L'écrivain libanais Khalil Gibran (1883-1931) a composé, en arabe,
dès 1912, une trentaine de courts récits poétiques, qu'il a publiés
au Caire en 1920, trois ans avant la parution, en anglais, aux
États-Unis, de son chef-d'oeuvre The Prophet. Il s'y présente comme
un anarchiste athée: «Je suis un extrémiste… Mon coeur hait ce que
les gens adorent.» Il vitupère contre les valeurs traditionnelles,
culturelles, sociales et religieuses d'une société orientale
passive et complaisante: «Les orientaux vivent dans le passé…
L'Orient est un malade chronique». Il s'insurge tant contre
l'empire ottoman que contre le mandat français et la mutilation du
pays.

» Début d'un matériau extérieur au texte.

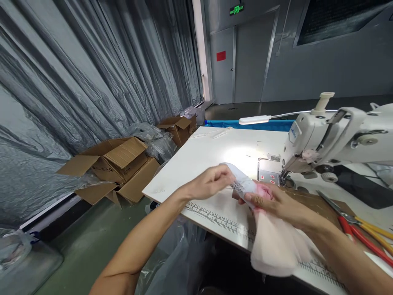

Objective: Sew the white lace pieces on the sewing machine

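My left hand [213,180] is closed, its fingers pinching the far end of a light blue, pink and cream fabric piece [244,183]. On the blue part are small dark marks, too blurred to read. My right hand [273,201] grips the same piece at its pink middle, thumb on top and fingers behind. From that hand the thin cream cloth [272,246] hangs down over the table's front edge. Both hands hold the piece above the white sewing table [208,157], left of the sewing machine [307,135]. The fabric's exact kind cannot be made out.
Close to my right forearm lie scissors [336,209] and tools with red [365,241] and yellow handles. A ruler strip [215,219] runs along the table's front edge. A white lamp [254,119] reaches over the back. Open cardboard boxes [123,162] stand on the floor at left.
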Action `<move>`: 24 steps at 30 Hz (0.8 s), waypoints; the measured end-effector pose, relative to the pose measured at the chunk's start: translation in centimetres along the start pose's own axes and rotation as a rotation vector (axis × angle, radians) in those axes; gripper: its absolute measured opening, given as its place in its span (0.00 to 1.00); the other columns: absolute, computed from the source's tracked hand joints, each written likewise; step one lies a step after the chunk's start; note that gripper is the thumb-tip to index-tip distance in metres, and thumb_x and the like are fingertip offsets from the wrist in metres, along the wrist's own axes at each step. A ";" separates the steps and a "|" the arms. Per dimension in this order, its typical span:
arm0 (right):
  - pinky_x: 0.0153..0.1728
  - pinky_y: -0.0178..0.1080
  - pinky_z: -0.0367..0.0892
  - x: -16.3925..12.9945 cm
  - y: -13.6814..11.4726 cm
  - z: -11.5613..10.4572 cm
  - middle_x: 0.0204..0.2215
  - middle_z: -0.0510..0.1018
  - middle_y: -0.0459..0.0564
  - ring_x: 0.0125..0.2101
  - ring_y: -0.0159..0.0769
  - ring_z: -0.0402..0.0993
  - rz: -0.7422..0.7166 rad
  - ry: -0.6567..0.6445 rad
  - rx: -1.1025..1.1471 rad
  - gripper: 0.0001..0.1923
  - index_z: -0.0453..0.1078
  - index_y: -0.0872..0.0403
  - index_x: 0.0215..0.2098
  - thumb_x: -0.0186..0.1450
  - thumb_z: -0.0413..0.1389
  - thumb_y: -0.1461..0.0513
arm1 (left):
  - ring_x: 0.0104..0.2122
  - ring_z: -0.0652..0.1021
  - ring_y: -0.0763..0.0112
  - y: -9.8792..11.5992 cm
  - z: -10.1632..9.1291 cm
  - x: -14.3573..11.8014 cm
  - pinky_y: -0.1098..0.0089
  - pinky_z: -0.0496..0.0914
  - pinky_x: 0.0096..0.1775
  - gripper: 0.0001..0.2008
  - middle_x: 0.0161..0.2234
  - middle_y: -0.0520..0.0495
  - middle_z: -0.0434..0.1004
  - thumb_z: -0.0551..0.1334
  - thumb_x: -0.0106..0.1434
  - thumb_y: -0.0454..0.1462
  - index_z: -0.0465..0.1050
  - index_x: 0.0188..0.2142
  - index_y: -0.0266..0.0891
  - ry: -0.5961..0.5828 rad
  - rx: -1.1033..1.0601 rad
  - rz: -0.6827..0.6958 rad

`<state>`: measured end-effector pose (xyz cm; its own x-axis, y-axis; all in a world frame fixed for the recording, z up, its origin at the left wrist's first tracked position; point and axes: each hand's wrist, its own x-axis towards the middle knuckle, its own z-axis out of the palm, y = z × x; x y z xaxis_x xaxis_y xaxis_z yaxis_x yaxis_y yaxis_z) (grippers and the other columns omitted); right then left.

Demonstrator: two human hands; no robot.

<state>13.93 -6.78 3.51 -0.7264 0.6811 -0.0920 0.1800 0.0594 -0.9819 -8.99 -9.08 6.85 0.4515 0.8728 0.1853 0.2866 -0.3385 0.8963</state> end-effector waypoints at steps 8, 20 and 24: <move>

Le recueil comprend des pages superbes sur l'amour (Devant le
temple) et d'intéressantes considérations sur le Christ (Le
réveillon): «Il a vécu Révolté, il fut crucifié Rebelle, il mourut
Majestueux». Quant aux prêtres, ils doivent se faire les alliés du
diable, sans l'aide duquel ils seraient chômeurs. En conclusion:
«Je ne vaux guère mieux que ceux que je critique; je ressemble à un
médecin malade. Que Dieu me pardonne! ». - P.-G.D.